EXERCISE DETAILS
What lines below include the string "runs"? Pick them out and copy them.

-- Opening Marker --

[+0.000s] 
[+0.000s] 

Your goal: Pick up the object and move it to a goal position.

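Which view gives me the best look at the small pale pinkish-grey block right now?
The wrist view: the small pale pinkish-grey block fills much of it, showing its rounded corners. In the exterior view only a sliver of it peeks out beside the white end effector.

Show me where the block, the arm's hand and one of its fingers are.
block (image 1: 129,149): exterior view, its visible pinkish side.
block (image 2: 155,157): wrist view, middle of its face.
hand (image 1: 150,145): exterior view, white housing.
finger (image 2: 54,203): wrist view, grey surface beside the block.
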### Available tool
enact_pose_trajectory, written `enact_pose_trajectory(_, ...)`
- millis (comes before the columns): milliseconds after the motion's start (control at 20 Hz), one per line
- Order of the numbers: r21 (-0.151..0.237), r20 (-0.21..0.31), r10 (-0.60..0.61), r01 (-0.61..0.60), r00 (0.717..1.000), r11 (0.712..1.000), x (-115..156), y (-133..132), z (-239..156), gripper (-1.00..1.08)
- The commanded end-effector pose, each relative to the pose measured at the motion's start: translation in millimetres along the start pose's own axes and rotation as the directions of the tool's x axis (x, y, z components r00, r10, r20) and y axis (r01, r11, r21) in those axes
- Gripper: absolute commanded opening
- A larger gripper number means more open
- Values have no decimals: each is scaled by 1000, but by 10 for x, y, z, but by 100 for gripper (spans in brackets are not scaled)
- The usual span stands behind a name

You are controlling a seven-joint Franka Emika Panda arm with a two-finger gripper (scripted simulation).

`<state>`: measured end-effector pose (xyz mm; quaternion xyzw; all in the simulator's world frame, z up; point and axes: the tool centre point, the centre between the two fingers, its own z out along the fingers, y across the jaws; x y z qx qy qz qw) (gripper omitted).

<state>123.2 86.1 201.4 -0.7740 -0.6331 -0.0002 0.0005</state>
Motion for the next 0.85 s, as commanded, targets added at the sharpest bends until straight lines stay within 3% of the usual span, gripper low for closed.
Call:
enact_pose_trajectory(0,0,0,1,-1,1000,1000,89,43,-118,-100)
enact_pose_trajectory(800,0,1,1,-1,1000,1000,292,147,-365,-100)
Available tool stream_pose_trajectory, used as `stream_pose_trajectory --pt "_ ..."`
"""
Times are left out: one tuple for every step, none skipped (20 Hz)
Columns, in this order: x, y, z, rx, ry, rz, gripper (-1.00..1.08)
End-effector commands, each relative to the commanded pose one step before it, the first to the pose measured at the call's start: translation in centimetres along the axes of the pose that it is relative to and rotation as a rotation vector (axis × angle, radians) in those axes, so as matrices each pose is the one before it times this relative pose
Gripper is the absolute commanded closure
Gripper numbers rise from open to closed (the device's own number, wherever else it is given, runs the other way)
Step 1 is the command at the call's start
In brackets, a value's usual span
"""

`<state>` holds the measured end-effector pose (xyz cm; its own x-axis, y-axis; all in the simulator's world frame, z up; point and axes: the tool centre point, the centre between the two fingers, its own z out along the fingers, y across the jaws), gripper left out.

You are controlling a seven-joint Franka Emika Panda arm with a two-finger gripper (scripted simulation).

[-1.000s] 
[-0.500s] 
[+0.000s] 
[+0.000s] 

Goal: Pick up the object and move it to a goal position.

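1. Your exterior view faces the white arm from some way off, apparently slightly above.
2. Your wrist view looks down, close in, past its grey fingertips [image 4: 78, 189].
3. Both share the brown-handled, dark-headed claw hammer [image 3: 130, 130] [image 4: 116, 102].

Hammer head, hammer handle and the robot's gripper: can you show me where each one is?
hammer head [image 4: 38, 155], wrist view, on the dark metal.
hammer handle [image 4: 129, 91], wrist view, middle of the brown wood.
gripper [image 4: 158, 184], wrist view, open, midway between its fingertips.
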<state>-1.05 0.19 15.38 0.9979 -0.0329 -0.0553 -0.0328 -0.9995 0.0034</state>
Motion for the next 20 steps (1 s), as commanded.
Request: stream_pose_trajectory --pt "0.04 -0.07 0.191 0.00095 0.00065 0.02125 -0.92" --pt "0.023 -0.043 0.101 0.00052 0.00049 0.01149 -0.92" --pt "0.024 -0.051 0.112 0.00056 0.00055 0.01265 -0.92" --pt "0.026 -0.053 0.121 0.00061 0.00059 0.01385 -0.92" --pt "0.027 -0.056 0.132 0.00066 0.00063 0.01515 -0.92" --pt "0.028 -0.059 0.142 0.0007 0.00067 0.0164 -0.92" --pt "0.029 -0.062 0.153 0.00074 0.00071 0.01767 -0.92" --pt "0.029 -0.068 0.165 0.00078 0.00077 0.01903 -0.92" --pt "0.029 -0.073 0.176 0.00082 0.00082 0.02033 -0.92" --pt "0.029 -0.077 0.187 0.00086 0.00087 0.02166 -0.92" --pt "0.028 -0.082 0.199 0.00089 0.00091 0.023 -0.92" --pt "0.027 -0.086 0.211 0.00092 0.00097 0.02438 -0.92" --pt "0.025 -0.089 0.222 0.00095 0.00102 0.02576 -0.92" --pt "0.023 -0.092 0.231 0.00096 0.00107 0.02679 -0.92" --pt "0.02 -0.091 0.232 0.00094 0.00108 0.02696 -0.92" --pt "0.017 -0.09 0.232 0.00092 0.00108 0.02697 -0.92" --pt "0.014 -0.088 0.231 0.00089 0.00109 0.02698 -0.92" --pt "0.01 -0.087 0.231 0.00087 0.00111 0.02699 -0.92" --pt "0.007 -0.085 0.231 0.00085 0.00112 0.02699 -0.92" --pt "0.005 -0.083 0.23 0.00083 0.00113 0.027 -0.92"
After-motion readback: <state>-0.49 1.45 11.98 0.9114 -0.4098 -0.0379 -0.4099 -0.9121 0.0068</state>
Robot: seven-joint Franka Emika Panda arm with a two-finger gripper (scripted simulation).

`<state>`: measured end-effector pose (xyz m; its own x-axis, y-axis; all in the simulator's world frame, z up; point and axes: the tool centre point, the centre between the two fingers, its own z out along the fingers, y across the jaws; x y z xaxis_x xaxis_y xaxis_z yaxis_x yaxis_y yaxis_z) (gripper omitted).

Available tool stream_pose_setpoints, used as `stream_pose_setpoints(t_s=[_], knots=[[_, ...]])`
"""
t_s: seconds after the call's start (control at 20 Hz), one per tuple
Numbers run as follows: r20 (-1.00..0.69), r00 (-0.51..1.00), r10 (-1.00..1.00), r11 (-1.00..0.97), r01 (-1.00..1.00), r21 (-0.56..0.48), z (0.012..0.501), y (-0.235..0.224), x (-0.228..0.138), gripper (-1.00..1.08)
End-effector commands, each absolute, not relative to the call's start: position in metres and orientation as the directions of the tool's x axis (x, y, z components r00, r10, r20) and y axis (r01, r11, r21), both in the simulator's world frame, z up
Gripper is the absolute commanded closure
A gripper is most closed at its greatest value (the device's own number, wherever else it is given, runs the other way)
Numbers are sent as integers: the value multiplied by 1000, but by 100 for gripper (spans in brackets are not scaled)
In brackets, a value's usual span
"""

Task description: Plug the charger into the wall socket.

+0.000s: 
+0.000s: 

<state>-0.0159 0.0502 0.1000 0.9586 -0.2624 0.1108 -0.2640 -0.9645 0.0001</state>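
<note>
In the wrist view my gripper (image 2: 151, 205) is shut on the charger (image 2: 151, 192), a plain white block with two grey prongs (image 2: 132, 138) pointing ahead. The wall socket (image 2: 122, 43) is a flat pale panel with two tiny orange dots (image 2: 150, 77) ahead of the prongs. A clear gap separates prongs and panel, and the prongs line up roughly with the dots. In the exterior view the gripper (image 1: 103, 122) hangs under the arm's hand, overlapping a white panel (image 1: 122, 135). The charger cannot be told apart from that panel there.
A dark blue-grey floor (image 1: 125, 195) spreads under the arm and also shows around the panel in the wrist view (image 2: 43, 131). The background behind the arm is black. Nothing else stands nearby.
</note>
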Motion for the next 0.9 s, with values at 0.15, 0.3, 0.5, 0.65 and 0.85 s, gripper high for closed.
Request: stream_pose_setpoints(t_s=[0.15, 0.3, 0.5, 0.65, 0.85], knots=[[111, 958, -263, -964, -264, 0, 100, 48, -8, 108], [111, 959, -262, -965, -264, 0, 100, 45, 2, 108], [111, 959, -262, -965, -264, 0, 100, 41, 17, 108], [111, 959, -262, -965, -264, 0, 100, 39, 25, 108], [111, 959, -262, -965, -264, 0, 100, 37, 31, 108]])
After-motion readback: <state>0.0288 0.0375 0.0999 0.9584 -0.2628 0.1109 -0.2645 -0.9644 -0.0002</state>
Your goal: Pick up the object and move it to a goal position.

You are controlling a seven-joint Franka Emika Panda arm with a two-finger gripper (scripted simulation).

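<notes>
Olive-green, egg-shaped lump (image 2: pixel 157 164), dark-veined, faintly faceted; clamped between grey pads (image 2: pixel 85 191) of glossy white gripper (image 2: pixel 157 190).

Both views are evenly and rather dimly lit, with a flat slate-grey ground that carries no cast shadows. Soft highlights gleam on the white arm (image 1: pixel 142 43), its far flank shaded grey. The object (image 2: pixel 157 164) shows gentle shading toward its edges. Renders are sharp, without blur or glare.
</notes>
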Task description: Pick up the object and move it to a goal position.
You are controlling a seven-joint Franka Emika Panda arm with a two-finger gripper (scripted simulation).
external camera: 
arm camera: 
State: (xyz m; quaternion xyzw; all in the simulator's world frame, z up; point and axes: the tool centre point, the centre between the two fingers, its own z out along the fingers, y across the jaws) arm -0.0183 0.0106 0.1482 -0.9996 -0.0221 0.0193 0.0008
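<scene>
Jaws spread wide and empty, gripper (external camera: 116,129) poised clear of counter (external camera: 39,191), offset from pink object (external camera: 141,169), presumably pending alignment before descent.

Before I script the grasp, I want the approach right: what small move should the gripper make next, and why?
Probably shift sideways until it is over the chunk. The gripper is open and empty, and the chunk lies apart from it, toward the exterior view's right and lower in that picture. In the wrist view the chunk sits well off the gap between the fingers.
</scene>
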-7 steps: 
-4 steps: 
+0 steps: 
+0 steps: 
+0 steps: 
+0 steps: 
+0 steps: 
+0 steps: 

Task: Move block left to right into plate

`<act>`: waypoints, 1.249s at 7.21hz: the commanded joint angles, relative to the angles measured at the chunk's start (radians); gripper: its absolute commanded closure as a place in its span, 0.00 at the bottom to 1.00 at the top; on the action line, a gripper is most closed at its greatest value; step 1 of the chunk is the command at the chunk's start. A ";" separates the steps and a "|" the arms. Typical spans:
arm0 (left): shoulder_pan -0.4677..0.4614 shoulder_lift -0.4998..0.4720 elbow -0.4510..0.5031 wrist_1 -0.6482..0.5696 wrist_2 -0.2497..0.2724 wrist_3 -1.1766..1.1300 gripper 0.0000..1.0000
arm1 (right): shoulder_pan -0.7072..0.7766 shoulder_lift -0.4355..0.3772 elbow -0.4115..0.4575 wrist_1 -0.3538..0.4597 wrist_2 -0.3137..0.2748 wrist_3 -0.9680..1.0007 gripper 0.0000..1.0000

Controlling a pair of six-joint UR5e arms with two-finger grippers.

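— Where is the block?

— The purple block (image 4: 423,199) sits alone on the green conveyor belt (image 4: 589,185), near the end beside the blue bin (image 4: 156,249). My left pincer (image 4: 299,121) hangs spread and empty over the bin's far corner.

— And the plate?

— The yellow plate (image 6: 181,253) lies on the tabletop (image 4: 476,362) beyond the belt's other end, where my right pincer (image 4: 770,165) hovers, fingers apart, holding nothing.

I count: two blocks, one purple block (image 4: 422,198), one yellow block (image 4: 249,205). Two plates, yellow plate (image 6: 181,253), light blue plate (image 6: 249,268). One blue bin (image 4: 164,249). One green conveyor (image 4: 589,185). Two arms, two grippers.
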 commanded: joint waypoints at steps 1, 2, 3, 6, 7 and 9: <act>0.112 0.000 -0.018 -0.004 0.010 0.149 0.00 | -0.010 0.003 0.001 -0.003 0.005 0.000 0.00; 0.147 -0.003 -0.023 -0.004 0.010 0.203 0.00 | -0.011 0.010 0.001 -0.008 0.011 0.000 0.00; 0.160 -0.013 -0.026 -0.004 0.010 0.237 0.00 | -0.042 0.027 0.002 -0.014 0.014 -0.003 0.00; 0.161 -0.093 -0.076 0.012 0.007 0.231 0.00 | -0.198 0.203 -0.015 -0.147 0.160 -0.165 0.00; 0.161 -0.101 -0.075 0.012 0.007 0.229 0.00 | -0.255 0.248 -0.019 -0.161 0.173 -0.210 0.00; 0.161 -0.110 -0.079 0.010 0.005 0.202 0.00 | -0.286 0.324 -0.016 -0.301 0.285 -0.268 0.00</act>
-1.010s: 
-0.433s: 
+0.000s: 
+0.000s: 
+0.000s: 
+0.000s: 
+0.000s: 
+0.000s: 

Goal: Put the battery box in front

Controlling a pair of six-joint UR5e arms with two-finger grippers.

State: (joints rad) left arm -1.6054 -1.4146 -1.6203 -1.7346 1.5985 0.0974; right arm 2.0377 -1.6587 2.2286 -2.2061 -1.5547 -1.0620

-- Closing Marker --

EXPECTED ANSWER
Gripper numbers rise from open to closed (the device's own number, wherever else it is given, runs the other way)
A gripper is most closed at its greatest value (the device's own number, wherever else it is given, runs the other way)

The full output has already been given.